▸ Task goal
Copy exactly the lines from the first line of the records below through the line containing "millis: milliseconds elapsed", including both, and nothing else.

Entries taken from a collection:

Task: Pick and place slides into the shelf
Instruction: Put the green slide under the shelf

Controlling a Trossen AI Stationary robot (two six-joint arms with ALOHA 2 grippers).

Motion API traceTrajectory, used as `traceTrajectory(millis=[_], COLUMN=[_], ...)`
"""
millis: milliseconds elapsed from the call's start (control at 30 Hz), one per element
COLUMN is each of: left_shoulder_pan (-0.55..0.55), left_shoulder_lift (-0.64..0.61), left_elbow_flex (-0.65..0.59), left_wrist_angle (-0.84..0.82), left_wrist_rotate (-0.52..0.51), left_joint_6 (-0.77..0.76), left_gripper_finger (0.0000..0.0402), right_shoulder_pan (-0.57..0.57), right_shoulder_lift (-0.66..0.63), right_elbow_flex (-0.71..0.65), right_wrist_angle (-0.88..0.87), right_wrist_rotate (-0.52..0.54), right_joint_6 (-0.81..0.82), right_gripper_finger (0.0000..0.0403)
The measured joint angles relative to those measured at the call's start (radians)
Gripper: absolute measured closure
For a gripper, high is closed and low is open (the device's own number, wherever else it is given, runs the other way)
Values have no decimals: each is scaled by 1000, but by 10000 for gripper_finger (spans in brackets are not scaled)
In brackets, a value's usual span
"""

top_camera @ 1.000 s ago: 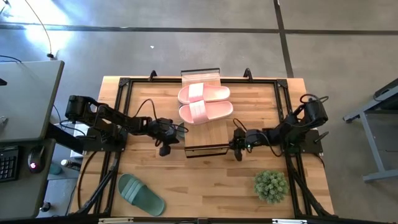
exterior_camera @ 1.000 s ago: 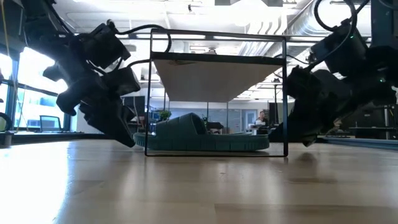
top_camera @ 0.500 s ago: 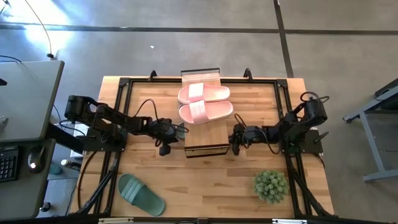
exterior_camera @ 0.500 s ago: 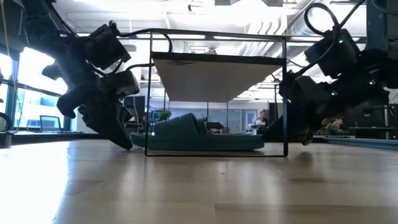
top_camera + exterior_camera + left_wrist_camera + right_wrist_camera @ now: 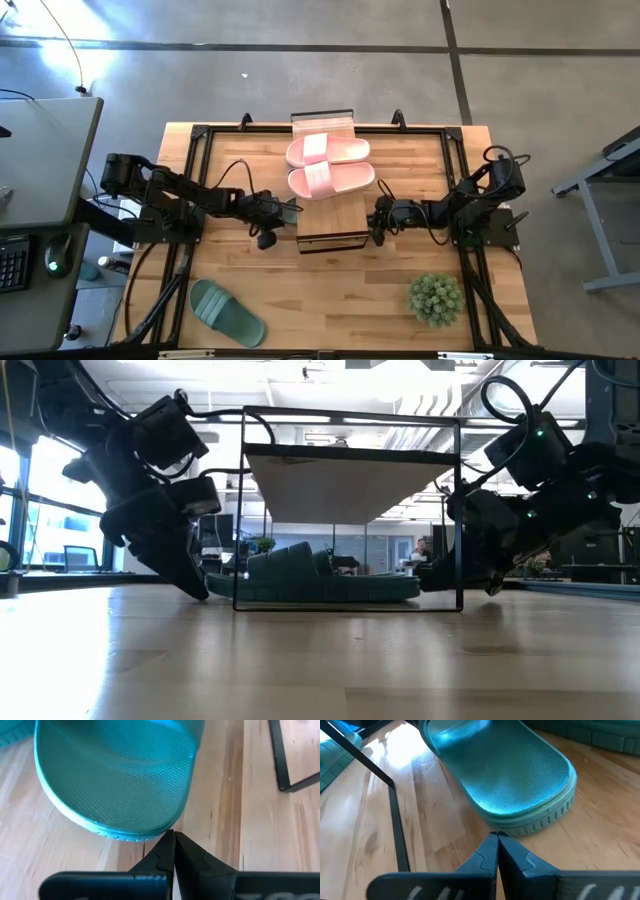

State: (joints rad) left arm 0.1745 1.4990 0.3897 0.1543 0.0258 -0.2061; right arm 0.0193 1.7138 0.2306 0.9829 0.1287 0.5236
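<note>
Both arms are low at the shelf (image 5: pixel 330 185), one on each side of it, and both have their fingers pressed together with nothing held. The left gripper (image 5: pixel 173 836) sits at the edge of a green slide (image 5: pixel 120 775) that lies on the surface, its tip touching or almost touching the sole's rim. The right gripper (image 5: pixel 497 838) is placed the same way against another green slide (image 5: pixel 505 775), beside the black frame of the shelf. In the low view these green slides (image 5: pixel 320 575) lie under the wooden top, inside the frame, with an arm at either end.

The step in hand looks like nudging: shut fingers used as pushers to slide the green pair fully under the shelf and square them up, rather than a pick. Two pink slides (image 5: pixel 328 165) already rest on top of the shelf. One more green slide (image 5: pixel 226 313) lies alone at the near left of the surface, well apart from the shelf, and a potted plant (image 5: pixel 436 297) stands at the near right.

The next move probably calls for short, level pushes toward the middle, both sides balanced so the light frame does not shift. After that, the left arm would need to lift away, spread its fingers and reach for the lone green slide.
</note>
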Motion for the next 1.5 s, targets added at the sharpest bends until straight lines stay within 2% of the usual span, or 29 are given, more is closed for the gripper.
traceTrajectory(millis=[200, 300, 500, 833, 1067, 1300, 1500], left_shoulder_pan=[0, 0, 3, 3, 4, 4, 3], left_shoulder_lift=[-16, -51, -85, -37, -37, -39, -40], left_elbow_flex=[0, -6, -15, -13, -10, -9, -8], left_wrist_angle=[-38, -80, -38, 63, 81, 88, 62], left_wrist_rotate=[-43, -114, -179, -132, -222, -272, -289], left_joint_6=[-70, -96, -40, -52, -77, -88, -98], left_gripper_finger=[401, 401, 401, 401, 401, 401, 401], right_shoulder_pan=[0, 0, 0, 0, 0, -7, -15], right_shoulder_lift=[0, 0, 0, 0, 0, 0, 0], right_elbow_flex=[0, 0, 0, 0, 0, 0, 0], right_wrist_angle=[0, 1, 3, 8, -2, -15, -19], right_wrist_rotate=[0, 1, 11, 17, 51, 128, 123], right_joint_6=[18, 18, 9, -5, -8, -3, -5], right_gripper_finger=[403, 403, 403, 403, 403, 403, 403])
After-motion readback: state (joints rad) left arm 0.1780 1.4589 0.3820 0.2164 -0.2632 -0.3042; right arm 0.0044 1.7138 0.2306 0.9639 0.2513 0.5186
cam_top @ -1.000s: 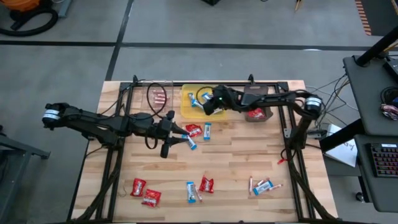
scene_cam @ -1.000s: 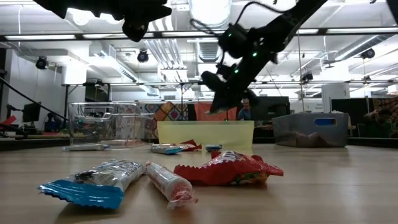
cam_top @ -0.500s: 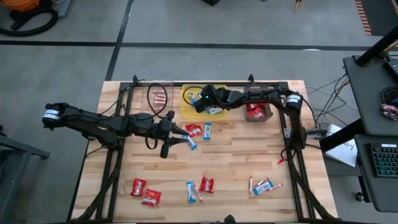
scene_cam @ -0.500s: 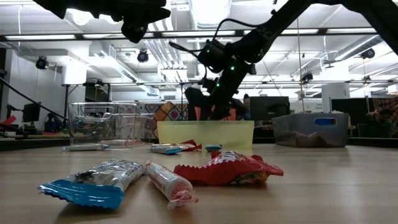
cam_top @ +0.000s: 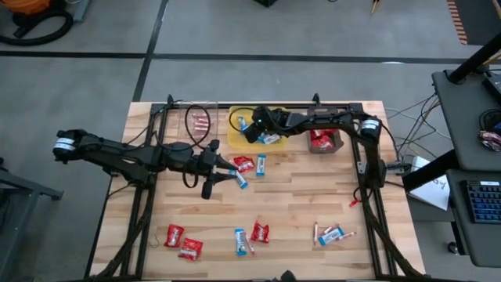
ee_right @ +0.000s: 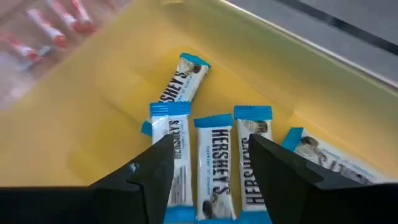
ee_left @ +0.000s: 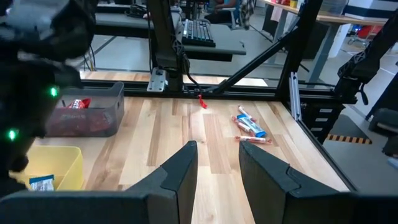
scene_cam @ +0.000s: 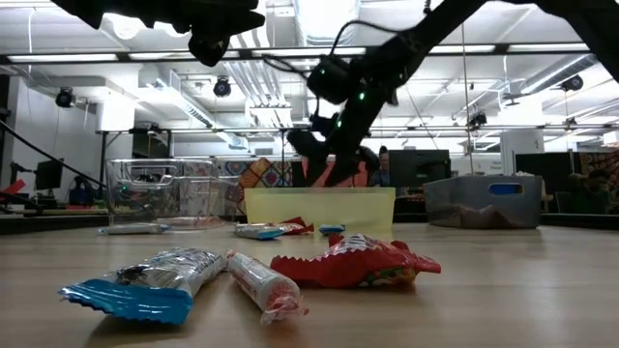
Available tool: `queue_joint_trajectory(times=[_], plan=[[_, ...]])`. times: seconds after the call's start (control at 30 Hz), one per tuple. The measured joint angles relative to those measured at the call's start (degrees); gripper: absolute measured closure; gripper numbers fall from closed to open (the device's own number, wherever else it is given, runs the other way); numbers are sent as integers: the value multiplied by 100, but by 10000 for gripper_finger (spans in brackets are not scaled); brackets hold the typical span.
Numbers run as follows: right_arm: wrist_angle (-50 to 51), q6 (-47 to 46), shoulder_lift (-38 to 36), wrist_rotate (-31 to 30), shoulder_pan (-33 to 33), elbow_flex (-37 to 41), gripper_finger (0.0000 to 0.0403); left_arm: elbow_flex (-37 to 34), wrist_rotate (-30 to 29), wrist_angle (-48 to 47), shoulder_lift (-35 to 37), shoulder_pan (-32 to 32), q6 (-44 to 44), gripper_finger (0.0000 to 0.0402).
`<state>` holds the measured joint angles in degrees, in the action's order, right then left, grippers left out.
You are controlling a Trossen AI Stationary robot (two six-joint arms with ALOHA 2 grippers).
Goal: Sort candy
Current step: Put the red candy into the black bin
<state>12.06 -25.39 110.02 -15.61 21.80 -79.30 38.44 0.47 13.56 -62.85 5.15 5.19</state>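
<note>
Both arms are dark, near-black, built of slim jointed links. Each carries a pale silver-white collar at its shoulder end, and thin black cables loop loosely along the links. Small green indicator lights glow on the right arm's wrist housing. The left claw (ee_left: 217, 171) and the right claw (ee_right: 208, 165) each have two blocky, matte dark fingers with angular, faceted edges.

Blue-and-white bars (ee_right: 214, 162) flat in yellow tray, red packets (cam_top: 182, 243) scattered on table

A yellow tray (cam_top: 235, 138), a clear tray (cam_top: 190, 119) and a dark tray (cam_top: 338, 143) line the wooden bench's (cam_top: 297, 196) far edge.
</note>
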Motion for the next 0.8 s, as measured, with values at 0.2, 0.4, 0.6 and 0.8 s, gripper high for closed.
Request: queue_joint_trajectory(times=[0.2, 0.4, 0.6, 0.8], plan=[[1938, 18, -146, 906, 156, -476, 274, 0, 2, 3, 0, 0, 20, 299], [2884, 596, -262, 966, 21, -698, 384, 0, 4, 7, 2, 0, 120, 299], [3424, 737, -868, 960, -359, -749, 393, 4, 9, -211, 4, 87, 461, 299], [4242, 573, -1571, 971, -969, -751, 394, 7, 22, -553, 7, 254, 732, 299]])
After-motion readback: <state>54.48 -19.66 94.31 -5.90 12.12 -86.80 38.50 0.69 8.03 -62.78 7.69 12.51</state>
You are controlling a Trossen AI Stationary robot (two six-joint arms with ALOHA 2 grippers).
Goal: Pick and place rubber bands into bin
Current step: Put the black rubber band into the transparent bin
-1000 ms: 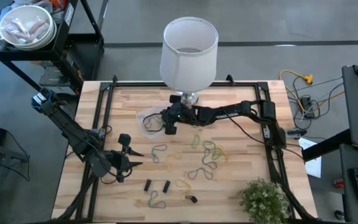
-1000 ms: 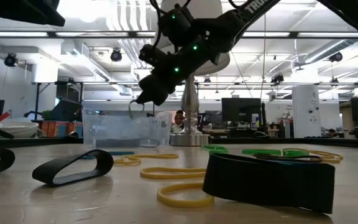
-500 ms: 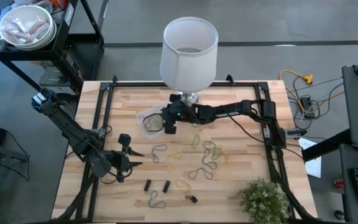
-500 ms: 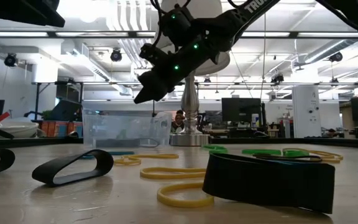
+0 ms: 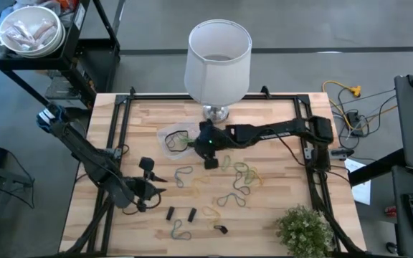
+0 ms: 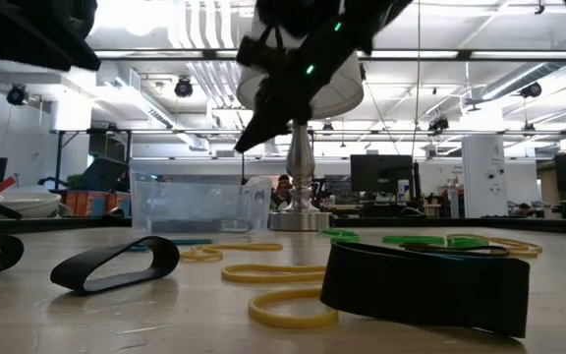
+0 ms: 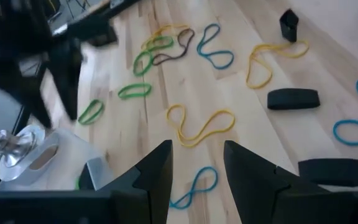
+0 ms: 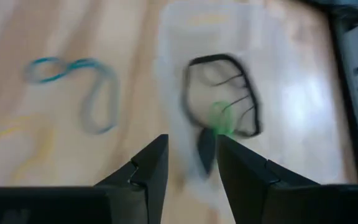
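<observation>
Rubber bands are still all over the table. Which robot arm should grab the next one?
Probably the left: its open fingers hover right above a yellow band. The right gripper sits beside the bin.

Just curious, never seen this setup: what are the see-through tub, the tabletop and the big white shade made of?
The bin looks like clear, glossy plastic, since the room shows through its walls. The tabletop seems pale wood, with plank seams and grain and a matte finish. The lampshade looks like white fabric or paper; which one is unclear.
</observation>
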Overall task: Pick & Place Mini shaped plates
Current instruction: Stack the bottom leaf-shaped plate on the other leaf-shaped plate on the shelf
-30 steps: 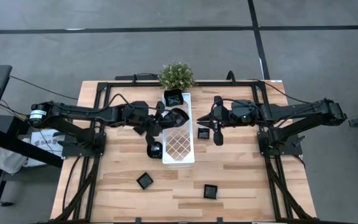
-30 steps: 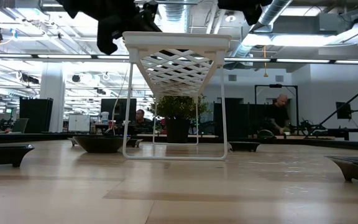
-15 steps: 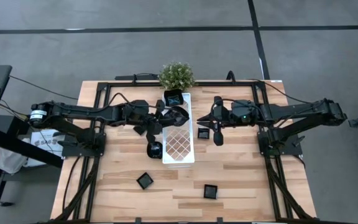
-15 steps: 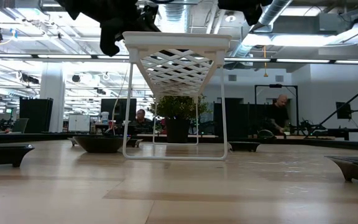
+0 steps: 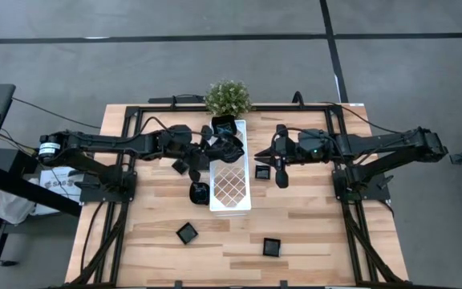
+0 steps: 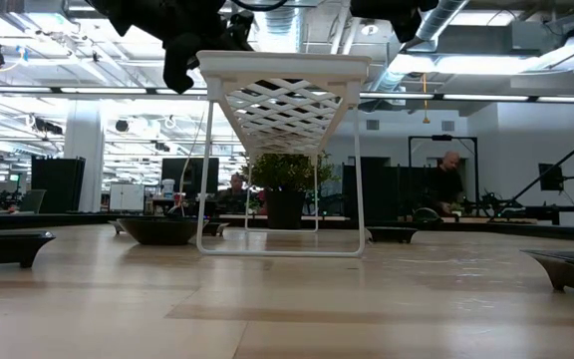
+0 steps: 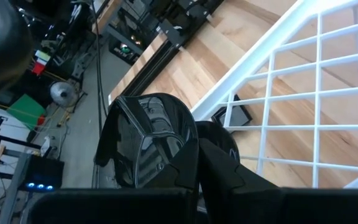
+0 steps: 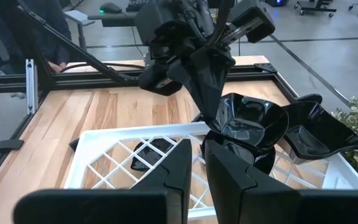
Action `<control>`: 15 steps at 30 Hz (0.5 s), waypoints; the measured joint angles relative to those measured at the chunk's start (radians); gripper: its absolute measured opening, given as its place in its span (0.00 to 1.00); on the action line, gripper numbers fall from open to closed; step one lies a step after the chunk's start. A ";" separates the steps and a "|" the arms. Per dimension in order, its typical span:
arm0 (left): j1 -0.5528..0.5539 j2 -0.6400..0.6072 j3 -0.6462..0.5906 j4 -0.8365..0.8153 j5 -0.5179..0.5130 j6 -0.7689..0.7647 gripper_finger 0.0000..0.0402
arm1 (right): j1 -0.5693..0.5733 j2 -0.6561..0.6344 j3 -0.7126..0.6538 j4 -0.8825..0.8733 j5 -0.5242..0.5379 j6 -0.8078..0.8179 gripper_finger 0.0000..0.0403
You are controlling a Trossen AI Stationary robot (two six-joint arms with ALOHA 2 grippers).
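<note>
My left gripper [image 5: 212,148] is shut on a glossy black wavy-edged plate [image 5: 229,144] and holds it above the far half of the white lattice tray [image 5: 233,189]. A second black plate [image 5: 223,126] rests in the tray's far end, close beside the held one. Other black plates lie flat on the table: one left of the tray [image 5: 199,193], one right of it [image 5: 262,172], and two near the table's near edge [image 5: 186,233] [image 5: 272,246]. My right gripper [image 5: 280,171] hovers shut and holds nothing, right of the tray. My left gripper pinches the wavy plate by its rim [image 8: 215,121], one finger [image 7: 225,165] inside the bowl and the other outside. The fingers slant down onto it from the table's left. The plate [image 7: 148,149] is tilted and lifted clear above the tray's lattice.
A small potted plant [image 5: 228,97] stands at the far edge behind the tray. A black frame [image 5: 135,120] borders the table's far and side edges. The tray stands raised on thin legs [image 6: 205,199]. People sit in the room beyond the table.
My left gripper has carried the held plate a little toward the table's far edge, closer to the plate in the tray's far end.
</note>
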 joint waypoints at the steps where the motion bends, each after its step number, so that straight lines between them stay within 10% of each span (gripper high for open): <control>1: 0.000 0.000 0.000 0.000 0.000 0.000 0.03 | 0.000 0.000 0.000 0.000 0.000 0.000 0.10; 15: 0.000 0.000 0.000 0.004 -0.003 0.000 0.14 | 0.000 0.000 0.000 -0.008 0.000 0.000 0.10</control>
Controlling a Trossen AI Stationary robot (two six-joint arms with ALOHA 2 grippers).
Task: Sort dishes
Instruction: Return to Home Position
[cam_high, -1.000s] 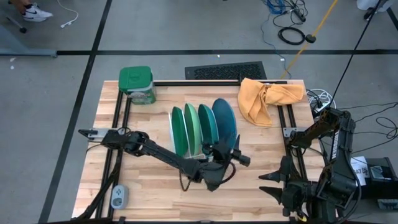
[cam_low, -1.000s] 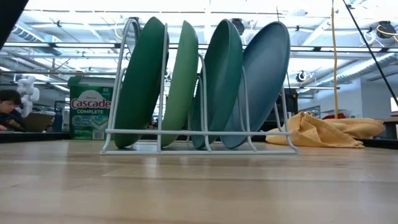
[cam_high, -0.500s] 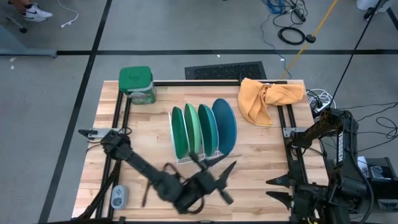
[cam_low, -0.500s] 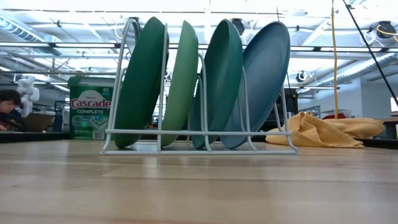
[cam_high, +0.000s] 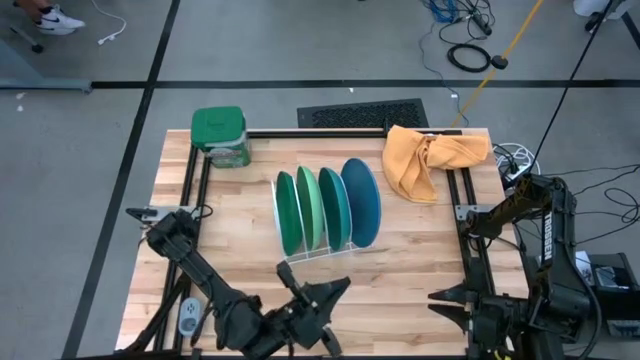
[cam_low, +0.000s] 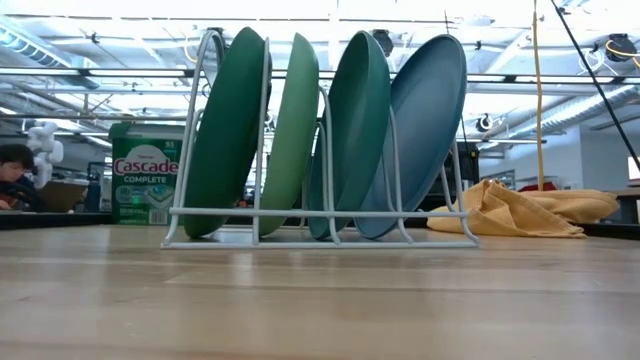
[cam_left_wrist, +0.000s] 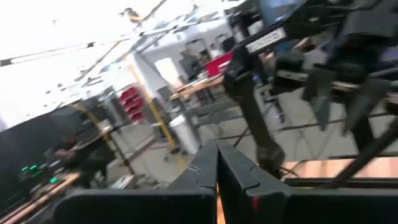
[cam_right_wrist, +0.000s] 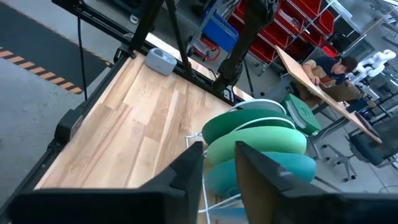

▸ Output of the task
Task: Pick and place slides into the shelf
Instruction: Put the green slide under the shelf

Controlling a Trossen AI Stationary robot (two six-joint arms with ALOHA 2 grippers).

Motion API traceTrajectory, used as `traceTrajectory(millis=[_], COLUMN=[_], ...)`
"""
millis: milliseconds elapsed from the call's start (control at 30 Hz), one per element

There's no more to this exercise.